However, it's important to note that all noise doesn't come from the stomach alone, even if it seems that way. Sounds come from the whole digestive system, including the small intestine or colon.

Julie Thompson, Information Manager at Guts UK, says while a noisy gut can be caused by hunger, it may be from anxiety or fright.

She also says stomach rumbling noises are very common in IBS, but particularly loud rumblings from the intestines can be caused by gut problems such as Crohn's disease or bowel obstruction. These conditions are associated with other symptoms, such as severe abdominal pain, and should be reported to your doctor.

Is stomach rumbling common?

Borborygmi can occur at any time and are the sounds of peristalsis - a series of wave-like muscle contractions that mix food in the stomach with liquids and digestive juices and move food along through your intestines. During this process, air and gases produced by digestion, also get squeezed and make noises.

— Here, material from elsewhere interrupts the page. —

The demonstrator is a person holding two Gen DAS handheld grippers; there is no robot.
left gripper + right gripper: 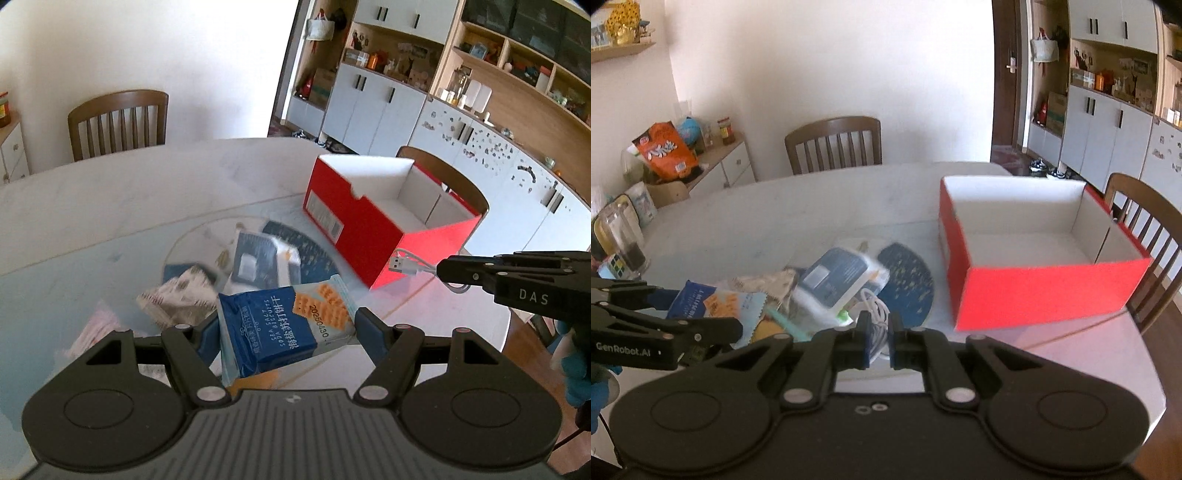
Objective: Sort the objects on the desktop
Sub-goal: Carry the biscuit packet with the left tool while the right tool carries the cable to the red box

A rumbling or growling stomach is a normal part of the digestion process and the body's way of communicating hunger. Because there is nothing in the stomach to muffle or silence these rumbles, they are often noticeable.

Rumbling noises of an empty stomach will last 10-20 minutes out of every hour, until you fill your stomach up again. It is common both before eating - when you likely feel most hungry - and hours after your last meal.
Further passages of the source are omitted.